• [Exercise details]: Wherever a picture appears, skip it and retype the rest of the data exactly.

• [Given information]:
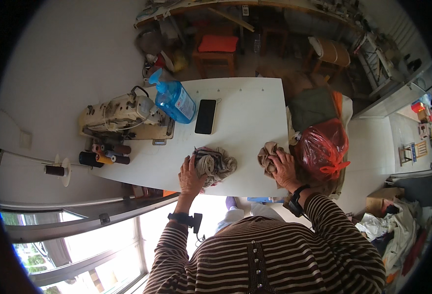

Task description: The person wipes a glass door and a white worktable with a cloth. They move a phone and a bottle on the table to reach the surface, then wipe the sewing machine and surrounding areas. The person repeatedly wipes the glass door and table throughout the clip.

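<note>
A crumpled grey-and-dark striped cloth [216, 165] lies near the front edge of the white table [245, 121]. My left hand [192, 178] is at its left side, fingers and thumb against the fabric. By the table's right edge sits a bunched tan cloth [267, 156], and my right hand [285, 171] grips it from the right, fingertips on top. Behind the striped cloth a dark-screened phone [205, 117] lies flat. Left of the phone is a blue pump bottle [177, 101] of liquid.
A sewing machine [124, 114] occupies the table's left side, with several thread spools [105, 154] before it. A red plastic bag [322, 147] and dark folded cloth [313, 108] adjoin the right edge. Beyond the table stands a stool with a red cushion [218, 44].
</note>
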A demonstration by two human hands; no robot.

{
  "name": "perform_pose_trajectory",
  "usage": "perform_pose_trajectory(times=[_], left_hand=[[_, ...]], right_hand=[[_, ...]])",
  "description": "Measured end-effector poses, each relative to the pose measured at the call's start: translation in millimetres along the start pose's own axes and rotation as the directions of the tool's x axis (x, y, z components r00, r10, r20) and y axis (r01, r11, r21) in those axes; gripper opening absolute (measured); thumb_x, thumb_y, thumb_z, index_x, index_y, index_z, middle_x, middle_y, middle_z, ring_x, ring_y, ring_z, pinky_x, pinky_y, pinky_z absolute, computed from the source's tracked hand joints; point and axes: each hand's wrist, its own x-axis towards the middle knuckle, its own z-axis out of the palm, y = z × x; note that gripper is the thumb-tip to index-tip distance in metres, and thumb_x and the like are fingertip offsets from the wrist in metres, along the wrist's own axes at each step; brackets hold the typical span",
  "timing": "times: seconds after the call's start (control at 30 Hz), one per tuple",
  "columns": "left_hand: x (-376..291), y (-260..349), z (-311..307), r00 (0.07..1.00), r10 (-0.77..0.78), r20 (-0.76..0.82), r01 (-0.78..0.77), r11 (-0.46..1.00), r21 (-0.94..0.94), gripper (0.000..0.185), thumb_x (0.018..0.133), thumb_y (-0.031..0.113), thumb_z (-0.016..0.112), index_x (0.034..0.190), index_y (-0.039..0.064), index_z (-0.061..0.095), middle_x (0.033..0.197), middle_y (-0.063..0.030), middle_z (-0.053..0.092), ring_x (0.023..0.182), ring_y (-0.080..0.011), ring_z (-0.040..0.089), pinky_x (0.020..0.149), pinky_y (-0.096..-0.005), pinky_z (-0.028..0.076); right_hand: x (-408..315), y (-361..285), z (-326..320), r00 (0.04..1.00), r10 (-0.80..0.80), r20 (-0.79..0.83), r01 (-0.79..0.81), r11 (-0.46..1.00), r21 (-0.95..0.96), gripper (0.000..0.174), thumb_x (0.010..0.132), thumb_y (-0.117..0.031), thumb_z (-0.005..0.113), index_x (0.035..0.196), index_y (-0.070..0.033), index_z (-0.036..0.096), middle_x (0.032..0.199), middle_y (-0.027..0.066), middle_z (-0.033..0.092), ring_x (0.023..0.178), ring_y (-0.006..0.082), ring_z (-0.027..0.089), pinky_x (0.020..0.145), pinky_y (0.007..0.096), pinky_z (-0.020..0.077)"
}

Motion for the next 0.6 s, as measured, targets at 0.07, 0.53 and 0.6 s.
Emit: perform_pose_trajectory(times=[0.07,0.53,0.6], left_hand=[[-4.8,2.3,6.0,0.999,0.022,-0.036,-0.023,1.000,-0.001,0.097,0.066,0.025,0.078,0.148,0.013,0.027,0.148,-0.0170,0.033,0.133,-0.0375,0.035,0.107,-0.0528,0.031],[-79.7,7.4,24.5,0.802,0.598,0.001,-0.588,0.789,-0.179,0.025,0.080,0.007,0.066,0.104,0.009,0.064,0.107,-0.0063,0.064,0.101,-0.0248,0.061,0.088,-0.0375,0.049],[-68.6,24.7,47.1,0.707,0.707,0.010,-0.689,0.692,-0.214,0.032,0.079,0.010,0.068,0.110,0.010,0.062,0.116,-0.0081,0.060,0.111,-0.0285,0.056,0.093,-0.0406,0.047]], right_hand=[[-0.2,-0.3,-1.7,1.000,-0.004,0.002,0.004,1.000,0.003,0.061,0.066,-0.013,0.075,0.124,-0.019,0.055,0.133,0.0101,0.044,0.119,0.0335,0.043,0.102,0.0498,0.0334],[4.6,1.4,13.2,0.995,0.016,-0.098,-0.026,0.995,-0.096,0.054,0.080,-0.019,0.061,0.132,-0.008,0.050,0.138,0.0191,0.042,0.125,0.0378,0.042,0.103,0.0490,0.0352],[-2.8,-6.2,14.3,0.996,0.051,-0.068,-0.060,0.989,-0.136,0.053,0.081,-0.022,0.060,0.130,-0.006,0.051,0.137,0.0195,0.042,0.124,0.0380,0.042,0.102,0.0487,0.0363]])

• [The completed task]:
Task description: The person wipes a glass door and a white worktable with a cloth. They move a phone and a bottle on the table to reach the surface, then wipe the sewing machine and surrounding areas. The person repeatedly wipes the glass door and table throughout the clip.

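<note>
A crumpled grey-and-dark striped cloth [216, 165] lies near the front edge of the white table [245, 121]. My left hand [192, 178] is at its left side, fingers and thumb against the fabric. By the table's right edge sits a bunched tan cloth [267, 156], and my right hand [285, 171] grips it from the right, fingertips on top. Behind the striped cloth a dark-screened phone [205, 117] lies flat. Left of the phone is a blue pump bottle [177, 101] of liquid.
A sewing machine [124, 114] occupies the table's left side, with several thread spools [105, 154] before it. A red plastic bag [322, 147] and dark folded cloth [313, 108] adjoin the right edge. Beyond the table stands a stool with a red cushion [218, 44].
</note>
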A demonstration by two human hands; no robot.

{
  "name": "perform_pose_trajectory",
  "usage": "perform_pose_trajectory(times=[_], left_hand=[[_, ...]], right_hand=[[_, ...]])",
  "description": "Measured end-effector poses, each relative to the pose measured at the call's start: translation in millimetres along the start pose's own axes and rotation as the directions of the tool's x axis (x, y, z components r00, r10, r20) and y axis (r01, r11, r21) in those axes; gripper opening absolute (measured); thumb_x, thumb_y, thumb_z, index_x, index_y, index_z, middle_x, middle_y, middle_z, ring_x, ring_y, ring_z, pinky_x, pinky_y, pinky_z absolute, computed from the source's tracked hand joints; point and axes: each hand's wrist, its own x-axis towards the middle knuckle, its own z-axis out of the palm, y = z × x; note that gripper is the thumb-tip to index-tip distance in metres, and thumb_x and the like are fingertip offsets from the wrist in metres, along the wrist's own axes at each step; brackets hold the typical span",
  "timing": "times: seconds after the call's start (control at 30 Hz), one per tuple",
  "columns": "left_hand: x (-376..291), y (-260..349), z (-311..307), r00 (0.07..1.00), r10 (-0.77..0.78), r20 (-0.76..0.82), r01 (-0.78..0.77), r11 (-0.46..1.00), r21 (-0.94..0.94), gripper (0.000..0.185), thumb_x (0.018..0.133), thumb_y (-0.031..0.113), thumb_z (-0.016..0.112), index_x (0.034..0.190), index_y (-0.039..0.064), index_z (-0.061..0.095), middle_x (0.033..0.197), middle_y (-0.063..0.030), middle_z (-0.053..0.092), ring_x (0.023..0.182), ring_y (-0.080..0.011), ring_z (-0.040..0.089), pinky_x (0.020..0.149), pinky_y (-0.096..-0.005), pinky_z (-0.028..0.076); right_hand: x (-408..315), y (-361..285), z (-326..320), r00 (0.04..1.00), r10 (-0.80..0.80), r20 (-0.79..0.83), r01 (-0.79..0.81), r11 (-0.46..1.00), r21 (-0.95..0.96), gripper (0.000..0.174), thumb_x (0.010..0.132), thumb_y (-0.117..0.031), thumb_z (-0.005..0.113), index_x (0.035..0.196), index_y (-0.070..0.033), index_z (-0.036..0.096), middle_x (0.032..0.199), middle_y (-0.027..0.066), middle_z (-0.033..0.092), ring_x (0.023..0.178), ring_y (-0.006..0.082), ring_z (-0.027..0.089), pinky_x (0.020..0.145), pinky_y (0.007..0.096), pinky_z (-0.020..0.077)"
}

Motion for the next 0.6 s, as measured, targets at 0.07, 0.53 and 0.6 s.
Emit: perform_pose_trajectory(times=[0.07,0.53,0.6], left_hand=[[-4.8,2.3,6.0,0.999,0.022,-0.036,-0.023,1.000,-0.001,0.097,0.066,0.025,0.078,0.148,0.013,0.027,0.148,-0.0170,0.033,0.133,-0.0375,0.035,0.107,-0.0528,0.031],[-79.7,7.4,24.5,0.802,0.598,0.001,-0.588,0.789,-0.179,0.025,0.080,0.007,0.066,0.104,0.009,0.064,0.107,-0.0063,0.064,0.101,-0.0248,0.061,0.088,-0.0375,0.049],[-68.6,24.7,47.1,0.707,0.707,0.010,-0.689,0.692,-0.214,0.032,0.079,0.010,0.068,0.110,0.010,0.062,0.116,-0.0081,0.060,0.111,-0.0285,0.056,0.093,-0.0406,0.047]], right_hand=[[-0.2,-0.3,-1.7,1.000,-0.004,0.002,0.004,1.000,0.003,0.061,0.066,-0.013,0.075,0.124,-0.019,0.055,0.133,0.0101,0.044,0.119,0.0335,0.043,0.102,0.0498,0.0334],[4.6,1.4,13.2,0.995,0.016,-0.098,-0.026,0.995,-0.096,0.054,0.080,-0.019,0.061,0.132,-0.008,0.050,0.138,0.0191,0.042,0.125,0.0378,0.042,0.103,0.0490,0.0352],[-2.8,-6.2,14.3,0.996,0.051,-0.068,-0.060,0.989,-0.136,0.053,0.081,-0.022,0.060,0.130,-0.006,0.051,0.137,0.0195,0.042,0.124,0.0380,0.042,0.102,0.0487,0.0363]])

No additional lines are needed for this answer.